In Paris, the head of the International Monetary Fund, Dominique Strauss-Kahn, called for other industrial nations to draw up plans to shore up their own financial sectors because of the globalised nature of the crisis.The Organisation for Economic Cooperation and Development (OECD) praised the United States’ plan to rescue its badly ailing financial industry.
Investors appeared to be losing confidence in the US bailout plan, with stock markets in Asia and Europe falling back in the wake of Monday’s Wall Street selloff.
The benchmark CAC 40 in France was down 1.98 percent, London’s FTSE 100 fell 1.91 percent, and the DAX in Frankfurt slipped 0.64 percent.
Earlier, stock markets in Australia and Hong Kong registered drops of more than two percent. India’s Sensex was down three percent.
Pakistan’s Karachi Stock Exchange banned short-selling in all stocks following Moody’s down-grading of the country’s credit rating.
The ban on short-selling – in which traders sell borrowed stocks if they believe values will fall – follows similar moves this week by Wall Street and other top international markets to avoid dangerous speculation in tumultuous economic times.
Pakistani banks agreed to set up a 30 billion rupee ($350 million) fund to support the country’s biggest market.
In New York, UN Secretary General Ban Ki-moon warned of the “perils of the current passage.

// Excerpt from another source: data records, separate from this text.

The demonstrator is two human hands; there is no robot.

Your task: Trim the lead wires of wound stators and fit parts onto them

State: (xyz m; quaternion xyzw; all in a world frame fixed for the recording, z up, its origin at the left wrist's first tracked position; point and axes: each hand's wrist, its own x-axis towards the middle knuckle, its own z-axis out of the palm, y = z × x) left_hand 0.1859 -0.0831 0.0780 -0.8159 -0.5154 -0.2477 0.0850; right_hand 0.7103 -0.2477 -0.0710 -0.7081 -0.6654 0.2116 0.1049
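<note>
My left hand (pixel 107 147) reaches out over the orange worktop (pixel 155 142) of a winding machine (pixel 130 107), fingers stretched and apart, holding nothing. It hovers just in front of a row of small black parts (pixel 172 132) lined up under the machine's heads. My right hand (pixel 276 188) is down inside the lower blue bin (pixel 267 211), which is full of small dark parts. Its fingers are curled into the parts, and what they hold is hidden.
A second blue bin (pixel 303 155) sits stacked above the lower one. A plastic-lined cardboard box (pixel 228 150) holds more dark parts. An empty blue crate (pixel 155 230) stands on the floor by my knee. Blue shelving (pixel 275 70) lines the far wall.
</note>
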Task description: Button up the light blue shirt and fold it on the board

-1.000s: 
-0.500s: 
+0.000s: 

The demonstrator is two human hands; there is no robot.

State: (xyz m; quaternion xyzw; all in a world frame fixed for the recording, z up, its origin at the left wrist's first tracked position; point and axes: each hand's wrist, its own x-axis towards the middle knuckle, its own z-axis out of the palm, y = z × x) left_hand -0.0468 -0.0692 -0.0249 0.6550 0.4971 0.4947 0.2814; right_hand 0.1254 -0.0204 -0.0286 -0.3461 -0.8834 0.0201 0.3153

We face a global financial crisis, a global energy crisis, a global food crisis”.
Ban called for a re-evaluation of the power of markets amid a financial crisis that has threatened economic growth and could derail the push for enhanced aid to developing countries.
“We need a new understanding on business ethics and governance, with more compassion and less uncritical faith in the magic of markets,” he said.
Deep scepticism greeted US Treasury Secretary Henry Paulson and Federal Reserve chief Ben Bernanke at their first public testimony before a Senate panel on their proposed $700 billion rescue plan for the US financial system.
The crisis has prompted calls for the most expensive US government intervention in capital markets in history as credit has frozen, deny businesses access to capital for investment and even the day-to-day smoothing of operating cash flow to pay employees and buy materials.
US President George W. Bush sought to allay worries about the US economy during his UN speech, with references to the bold steps of the plan.
“Our economies are more closely connected than ever before,” Bush said, adding he was aware that the world was watching how the US addresses the problems.
Other foreign leaders joined Ban’s call for a new global financial order.
French President Nicolas Sarkozy said that the world must “rebuild capitalism”, while Brazilian President Luiz Inacio Lula da Silva slammed the “boundless greed” of market speculators for putting global growth at risk.
European leaders have so far been unmoved to develop the sort of drastic bailout being formulated in Washington. The US plan could even include foreign firms that have major US-based operations.
Because of their large public debts, European governments have less flexibility – and money – to deal with the crisis. In addition, European leaders and bankers seem to be convinced that the fallout from the US financial turmoil will be limited.
Although finance ministers and central bankers from the Group of Seven (G-7) leading industrialised nations pledged this week to take action to help stabilise the global economy, little agreement has been found among the individual countries as to what action to take.